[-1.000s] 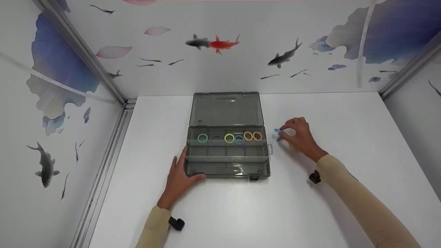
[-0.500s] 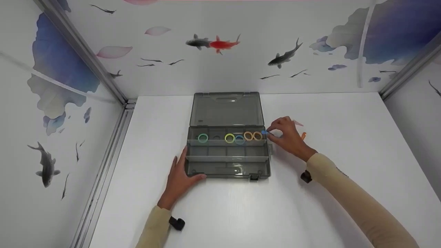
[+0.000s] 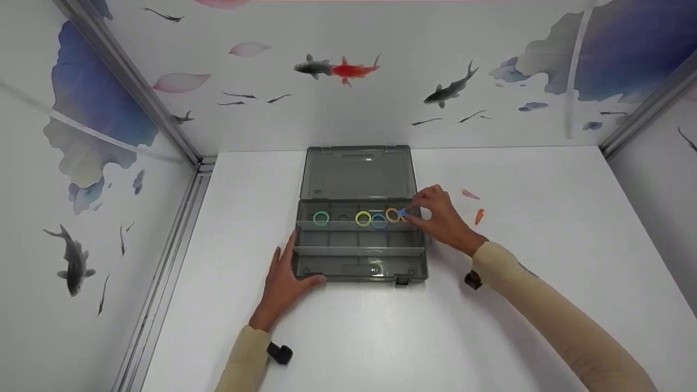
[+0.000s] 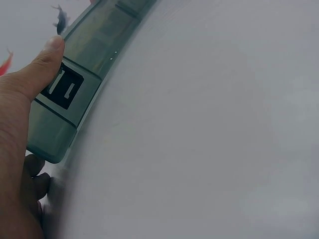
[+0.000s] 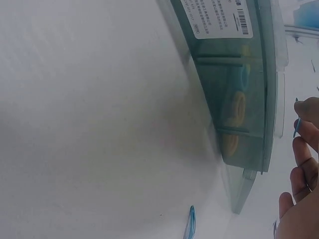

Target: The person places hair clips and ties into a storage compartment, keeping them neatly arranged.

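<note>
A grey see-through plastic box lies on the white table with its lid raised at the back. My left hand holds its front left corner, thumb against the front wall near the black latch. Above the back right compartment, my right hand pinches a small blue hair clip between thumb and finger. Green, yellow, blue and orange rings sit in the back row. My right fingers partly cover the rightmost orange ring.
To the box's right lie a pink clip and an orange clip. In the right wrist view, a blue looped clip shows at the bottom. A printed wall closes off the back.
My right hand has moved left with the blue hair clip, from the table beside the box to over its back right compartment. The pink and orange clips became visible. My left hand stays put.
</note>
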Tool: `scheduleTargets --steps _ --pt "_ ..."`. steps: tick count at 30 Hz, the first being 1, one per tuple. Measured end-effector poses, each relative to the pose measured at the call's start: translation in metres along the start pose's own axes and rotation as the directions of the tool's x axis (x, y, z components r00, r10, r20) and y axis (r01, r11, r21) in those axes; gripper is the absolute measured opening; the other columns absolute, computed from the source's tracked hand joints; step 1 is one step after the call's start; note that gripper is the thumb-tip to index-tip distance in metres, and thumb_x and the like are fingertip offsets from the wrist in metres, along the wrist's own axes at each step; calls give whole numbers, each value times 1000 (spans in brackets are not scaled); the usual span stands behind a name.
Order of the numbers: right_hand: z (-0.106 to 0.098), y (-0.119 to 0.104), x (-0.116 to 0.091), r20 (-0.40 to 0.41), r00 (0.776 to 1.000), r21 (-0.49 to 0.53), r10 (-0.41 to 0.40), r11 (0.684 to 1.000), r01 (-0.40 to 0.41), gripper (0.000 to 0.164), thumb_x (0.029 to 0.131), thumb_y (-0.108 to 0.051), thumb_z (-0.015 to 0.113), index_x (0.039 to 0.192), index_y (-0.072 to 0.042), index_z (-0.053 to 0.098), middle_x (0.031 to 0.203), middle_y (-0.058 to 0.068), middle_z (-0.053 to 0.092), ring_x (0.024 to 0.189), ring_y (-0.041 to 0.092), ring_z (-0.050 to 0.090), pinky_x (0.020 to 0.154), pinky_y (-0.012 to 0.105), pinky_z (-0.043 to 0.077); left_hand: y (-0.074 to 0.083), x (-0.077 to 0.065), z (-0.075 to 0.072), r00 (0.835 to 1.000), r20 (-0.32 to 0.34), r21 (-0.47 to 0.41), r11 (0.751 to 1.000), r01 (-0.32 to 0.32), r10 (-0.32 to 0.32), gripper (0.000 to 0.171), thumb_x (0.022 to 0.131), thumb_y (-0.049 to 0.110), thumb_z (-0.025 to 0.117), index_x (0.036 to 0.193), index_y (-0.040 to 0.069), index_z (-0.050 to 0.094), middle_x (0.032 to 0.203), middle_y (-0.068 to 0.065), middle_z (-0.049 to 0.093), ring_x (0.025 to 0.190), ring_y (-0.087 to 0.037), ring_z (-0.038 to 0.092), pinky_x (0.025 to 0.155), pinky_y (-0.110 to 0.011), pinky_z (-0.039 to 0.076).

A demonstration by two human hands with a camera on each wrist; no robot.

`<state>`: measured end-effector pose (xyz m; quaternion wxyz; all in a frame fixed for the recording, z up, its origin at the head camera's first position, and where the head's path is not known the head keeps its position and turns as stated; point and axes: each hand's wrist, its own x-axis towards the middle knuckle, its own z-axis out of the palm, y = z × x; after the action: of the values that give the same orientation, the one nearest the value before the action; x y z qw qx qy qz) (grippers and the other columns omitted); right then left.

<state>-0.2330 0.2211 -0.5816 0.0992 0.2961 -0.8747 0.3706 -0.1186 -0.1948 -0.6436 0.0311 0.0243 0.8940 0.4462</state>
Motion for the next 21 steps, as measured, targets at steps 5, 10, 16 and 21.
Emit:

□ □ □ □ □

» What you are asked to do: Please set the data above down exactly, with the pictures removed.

» Written reply:
[-1.000s] 
[-0.500s] 
[+0.000s] 
[+0.000s] 
[+0.000s] 

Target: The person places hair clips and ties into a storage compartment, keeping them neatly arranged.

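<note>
A grey see-through plastic box lies on the white table with its lid raised at the back. My left hand holds its front left corner, thumb against the front wall near the black latch. Above the back right compartment, my right hand pinches a small blue hair clip between thumb and finger. Green, yellow, blue and orange rings sit in the back row. My right fingers partly cover the rightmost orange ring.
To the box's right lie a pink clip and an orange clip. In the right wrist view, a blue looped clip shows at the bottom. A printed wall closes off the back.
My right hand has moved left with the blue hair clip, from the table beside the box to over its back right compartment. The pink and orange clips became visible. My left hand stays put.
</note>
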Tool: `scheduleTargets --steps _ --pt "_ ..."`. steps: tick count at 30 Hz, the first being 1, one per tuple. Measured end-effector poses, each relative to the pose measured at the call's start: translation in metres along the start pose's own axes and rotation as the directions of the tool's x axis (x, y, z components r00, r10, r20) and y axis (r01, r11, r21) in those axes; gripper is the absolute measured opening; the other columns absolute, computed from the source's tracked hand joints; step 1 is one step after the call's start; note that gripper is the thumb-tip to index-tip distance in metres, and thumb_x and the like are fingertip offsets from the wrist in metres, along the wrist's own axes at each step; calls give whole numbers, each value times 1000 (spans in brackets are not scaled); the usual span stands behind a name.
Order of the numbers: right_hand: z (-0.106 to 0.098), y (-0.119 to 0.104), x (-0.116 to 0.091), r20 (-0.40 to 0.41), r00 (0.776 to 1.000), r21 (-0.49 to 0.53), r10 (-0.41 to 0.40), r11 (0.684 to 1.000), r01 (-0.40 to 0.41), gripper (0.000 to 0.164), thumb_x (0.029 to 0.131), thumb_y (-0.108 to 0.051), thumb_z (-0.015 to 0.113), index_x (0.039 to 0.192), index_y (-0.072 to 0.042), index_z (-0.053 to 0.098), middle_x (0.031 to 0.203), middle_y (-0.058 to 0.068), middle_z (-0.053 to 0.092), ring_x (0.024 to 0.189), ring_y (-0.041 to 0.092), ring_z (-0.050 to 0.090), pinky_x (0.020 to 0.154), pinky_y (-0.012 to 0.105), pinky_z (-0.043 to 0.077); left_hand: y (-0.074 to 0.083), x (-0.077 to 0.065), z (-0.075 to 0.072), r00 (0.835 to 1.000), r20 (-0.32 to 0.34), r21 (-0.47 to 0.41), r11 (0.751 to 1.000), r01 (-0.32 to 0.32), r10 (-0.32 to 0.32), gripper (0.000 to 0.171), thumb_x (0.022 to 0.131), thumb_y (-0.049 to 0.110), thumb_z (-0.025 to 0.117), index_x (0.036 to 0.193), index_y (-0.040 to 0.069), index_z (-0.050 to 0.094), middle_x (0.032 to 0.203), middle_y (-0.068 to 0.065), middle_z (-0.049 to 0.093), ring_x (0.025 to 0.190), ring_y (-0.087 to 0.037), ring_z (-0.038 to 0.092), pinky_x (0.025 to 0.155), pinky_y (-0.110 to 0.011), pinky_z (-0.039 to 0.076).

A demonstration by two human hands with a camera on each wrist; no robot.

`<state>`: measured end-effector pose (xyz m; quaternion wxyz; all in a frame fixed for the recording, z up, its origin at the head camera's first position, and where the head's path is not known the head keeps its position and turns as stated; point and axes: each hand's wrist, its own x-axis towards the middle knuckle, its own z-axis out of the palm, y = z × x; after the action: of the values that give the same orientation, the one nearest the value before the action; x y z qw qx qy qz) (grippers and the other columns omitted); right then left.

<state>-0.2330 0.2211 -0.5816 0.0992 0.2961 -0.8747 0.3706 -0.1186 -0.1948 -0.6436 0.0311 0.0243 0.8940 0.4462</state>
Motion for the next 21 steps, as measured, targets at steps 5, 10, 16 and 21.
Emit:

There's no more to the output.